* Problem: Transcribe all the material exactly. Leave every line as it is.

__________________________________________________

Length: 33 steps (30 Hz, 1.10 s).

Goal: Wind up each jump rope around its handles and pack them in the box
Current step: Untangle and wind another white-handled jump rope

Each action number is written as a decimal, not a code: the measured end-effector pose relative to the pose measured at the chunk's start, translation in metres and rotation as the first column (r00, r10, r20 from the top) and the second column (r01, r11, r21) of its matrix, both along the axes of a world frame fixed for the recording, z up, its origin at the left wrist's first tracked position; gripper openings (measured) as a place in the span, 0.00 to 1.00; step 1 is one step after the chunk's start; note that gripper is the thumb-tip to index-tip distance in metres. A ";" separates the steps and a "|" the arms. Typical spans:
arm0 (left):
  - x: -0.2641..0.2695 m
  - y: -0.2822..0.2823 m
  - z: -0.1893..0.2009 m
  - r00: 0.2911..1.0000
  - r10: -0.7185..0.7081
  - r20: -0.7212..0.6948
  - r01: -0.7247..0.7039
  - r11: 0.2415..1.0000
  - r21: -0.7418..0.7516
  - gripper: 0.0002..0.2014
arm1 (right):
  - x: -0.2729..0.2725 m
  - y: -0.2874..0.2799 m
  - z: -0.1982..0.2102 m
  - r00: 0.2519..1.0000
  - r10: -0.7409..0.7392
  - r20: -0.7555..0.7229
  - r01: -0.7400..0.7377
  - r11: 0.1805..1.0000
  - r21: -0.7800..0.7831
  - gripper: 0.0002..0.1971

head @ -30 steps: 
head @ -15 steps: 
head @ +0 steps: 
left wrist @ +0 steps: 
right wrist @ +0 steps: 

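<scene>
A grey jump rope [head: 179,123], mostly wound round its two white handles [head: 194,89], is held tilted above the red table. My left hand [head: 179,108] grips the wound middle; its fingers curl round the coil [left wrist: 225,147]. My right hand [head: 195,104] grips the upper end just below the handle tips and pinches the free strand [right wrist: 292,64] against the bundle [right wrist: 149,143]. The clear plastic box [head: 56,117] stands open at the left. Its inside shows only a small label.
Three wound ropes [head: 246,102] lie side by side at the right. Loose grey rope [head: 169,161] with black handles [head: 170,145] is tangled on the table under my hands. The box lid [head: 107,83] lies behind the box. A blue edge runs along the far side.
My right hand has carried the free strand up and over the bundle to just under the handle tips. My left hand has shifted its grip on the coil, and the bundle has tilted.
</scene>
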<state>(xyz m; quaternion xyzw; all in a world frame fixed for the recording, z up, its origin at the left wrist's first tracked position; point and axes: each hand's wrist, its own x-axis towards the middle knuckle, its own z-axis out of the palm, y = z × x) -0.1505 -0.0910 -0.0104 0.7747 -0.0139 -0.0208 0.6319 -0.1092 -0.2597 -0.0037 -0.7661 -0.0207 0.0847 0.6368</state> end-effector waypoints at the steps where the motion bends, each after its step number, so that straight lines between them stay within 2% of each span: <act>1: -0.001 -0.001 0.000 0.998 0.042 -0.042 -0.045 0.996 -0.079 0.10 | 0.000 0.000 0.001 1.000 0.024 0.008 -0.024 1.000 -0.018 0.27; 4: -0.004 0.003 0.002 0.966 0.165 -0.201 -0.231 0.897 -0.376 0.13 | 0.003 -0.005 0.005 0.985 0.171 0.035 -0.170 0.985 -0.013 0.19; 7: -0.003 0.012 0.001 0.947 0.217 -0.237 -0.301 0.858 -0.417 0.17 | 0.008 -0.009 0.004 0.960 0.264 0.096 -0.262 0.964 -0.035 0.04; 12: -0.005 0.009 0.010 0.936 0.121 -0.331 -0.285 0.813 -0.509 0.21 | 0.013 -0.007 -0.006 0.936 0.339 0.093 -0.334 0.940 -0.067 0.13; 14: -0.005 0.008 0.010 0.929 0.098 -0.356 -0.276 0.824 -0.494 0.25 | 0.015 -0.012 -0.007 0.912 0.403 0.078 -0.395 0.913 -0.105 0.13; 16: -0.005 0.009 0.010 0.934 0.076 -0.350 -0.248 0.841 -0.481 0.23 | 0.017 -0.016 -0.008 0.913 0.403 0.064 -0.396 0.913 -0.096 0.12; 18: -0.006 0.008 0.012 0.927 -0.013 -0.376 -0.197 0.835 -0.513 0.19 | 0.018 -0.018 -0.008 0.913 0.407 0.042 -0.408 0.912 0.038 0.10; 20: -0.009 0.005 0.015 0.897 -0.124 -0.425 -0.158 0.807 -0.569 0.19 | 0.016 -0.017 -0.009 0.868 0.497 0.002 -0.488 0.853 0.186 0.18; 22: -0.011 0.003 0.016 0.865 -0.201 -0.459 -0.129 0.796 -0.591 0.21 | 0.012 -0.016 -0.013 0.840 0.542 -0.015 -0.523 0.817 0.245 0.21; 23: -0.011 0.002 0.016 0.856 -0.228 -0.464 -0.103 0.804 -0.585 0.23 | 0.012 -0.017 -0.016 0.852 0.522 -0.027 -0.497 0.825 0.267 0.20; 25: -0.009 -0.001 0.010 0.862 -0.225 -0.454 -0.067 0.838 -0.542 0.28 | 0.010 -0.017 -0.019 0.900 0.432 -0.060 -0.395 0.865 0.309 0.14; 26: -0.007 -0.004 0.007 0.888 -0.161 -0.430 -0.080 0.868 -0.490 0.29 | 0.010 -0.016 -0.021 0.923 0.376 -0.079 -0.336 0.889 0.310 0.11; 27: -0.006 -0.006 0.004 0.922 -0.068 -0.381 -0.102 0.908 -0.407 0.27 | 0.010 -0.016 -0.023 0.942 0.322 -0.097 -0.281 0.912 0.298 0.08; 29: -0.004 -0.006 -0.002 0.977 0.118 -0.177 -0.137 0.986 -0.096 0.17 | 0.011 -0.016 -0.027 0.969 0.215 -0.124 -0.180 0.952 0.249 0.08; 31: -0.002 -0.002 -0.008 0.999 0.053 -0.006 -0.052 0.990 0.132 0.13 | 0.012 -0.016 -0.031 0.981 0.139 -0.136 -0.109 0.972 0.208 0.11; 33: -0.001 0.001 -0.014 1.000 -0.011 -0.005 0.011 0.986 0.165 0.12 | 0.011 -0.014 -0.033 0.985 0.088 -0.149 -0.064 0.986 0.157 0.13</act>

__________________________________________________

* Output:
Length: 33 steps (30 Hz, 1.10 s).

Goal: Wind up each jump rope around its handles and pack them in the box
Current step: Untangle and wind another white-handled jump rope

Each action number is written as a decimal, not a code: the measured end-effector pose relative to the pose measured at the chunk's start, translation in metres and rotation as the first column (r00, r10, r20 from the top) and the second column (r01, r11, r21) of its matrix, both along the axes of a world frame fixed for the recording, z up, its origin at the left wrist's first tracked position; gripper openings (measured) as a place in the span, 0.00 to 1.00; step 1 is one step after the chunk's start; note that gripper is the thumb-tip to index-tip distance in metres. A ";" separates the steps and a "|" the arms. Typical spans:
arm0 (left):
  - x: -0.2641..0.2695 m
  - y: -0.2822..0.2823 m
  - z: -0.1893..0.2009 m
  - r00: 0.2911..1.0000
  - r10: -0.7185..0.7081
  - r20: -0.7212..0.6948
  - r01: -0.7247..0.7039
  - r11: 0.2415..1.0000
  - r21: -0.7418..0.7516
  - gripper: 0.0002..0.2014
arm1 (right):
  - x: -0.2729..0.2725 m
  - y: -0.2874..0.2799 m
  - z: -0.1982..0.2102 m
  - r00: 0.2519..1.0000
  - r10: -0.7409..0.7392
  - r20: -0.7555..0.7229
  - r01: -0.7400..0.7377
  - r11: 0.1805..1.0000
  - r21: -0.7800..0.7831
  - gripper: 0.0002..0.1971

head @ -30 steps: 
head @ -15 steps: 
head @ +0 steps: 
left wrist @ +0 steps: 
right wrist @ +0 steps: 

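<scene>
A grey jump rope [head: 179,123], mostly wound round its two white handles [head: 194,89], is held tilted above the red table. My left hand [head: 179,108] grips the wound middle; its fingers curl round the coil [left wrist: 225,147]. My right hand [head: 195,104] grips the upper end just below the handle tips and pinches the free strand [right wrist: 292,64] against the bundle [right wrist: 149,143]. The clear plastic box [head: 56,117] stands open at the left. Its inside shows only a small label.
Three wound ropes [head: 246,102] lie side by side at the right. Loose grey rope [head: 169,161] with black handles [head: 170,145] is tangled on the table under my hands. The box lid [head: 107,83] lies behind the box. A blue edge runs along the far side.
My right hand has carried the free strand up and over the bundle to just under the handle tips. My left hand has shifted its grip on the coil, and the bundle has tilted.
</scene>
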<state>(xyz m; quaternion xyzw; all in a world frame fixed for the recording, z up, its origin at the left wrist's first tracked position; point and axes: each hand's wrist, its own x-axis towards the middle knuckle, its own z-axis out of the palm, y = z × x) -0.1505 -0.0910 -0.0104 0.7747 -0.0139 -0.0208 0.6319 -0.1092 -0.2597 -0.0037 -0.7661 -0.0207 0.0847 0.6368</state> end-effector waypoints at the steps where the motion bends, each after its step number, so that straight lines between them stay within 2% of each span: <act>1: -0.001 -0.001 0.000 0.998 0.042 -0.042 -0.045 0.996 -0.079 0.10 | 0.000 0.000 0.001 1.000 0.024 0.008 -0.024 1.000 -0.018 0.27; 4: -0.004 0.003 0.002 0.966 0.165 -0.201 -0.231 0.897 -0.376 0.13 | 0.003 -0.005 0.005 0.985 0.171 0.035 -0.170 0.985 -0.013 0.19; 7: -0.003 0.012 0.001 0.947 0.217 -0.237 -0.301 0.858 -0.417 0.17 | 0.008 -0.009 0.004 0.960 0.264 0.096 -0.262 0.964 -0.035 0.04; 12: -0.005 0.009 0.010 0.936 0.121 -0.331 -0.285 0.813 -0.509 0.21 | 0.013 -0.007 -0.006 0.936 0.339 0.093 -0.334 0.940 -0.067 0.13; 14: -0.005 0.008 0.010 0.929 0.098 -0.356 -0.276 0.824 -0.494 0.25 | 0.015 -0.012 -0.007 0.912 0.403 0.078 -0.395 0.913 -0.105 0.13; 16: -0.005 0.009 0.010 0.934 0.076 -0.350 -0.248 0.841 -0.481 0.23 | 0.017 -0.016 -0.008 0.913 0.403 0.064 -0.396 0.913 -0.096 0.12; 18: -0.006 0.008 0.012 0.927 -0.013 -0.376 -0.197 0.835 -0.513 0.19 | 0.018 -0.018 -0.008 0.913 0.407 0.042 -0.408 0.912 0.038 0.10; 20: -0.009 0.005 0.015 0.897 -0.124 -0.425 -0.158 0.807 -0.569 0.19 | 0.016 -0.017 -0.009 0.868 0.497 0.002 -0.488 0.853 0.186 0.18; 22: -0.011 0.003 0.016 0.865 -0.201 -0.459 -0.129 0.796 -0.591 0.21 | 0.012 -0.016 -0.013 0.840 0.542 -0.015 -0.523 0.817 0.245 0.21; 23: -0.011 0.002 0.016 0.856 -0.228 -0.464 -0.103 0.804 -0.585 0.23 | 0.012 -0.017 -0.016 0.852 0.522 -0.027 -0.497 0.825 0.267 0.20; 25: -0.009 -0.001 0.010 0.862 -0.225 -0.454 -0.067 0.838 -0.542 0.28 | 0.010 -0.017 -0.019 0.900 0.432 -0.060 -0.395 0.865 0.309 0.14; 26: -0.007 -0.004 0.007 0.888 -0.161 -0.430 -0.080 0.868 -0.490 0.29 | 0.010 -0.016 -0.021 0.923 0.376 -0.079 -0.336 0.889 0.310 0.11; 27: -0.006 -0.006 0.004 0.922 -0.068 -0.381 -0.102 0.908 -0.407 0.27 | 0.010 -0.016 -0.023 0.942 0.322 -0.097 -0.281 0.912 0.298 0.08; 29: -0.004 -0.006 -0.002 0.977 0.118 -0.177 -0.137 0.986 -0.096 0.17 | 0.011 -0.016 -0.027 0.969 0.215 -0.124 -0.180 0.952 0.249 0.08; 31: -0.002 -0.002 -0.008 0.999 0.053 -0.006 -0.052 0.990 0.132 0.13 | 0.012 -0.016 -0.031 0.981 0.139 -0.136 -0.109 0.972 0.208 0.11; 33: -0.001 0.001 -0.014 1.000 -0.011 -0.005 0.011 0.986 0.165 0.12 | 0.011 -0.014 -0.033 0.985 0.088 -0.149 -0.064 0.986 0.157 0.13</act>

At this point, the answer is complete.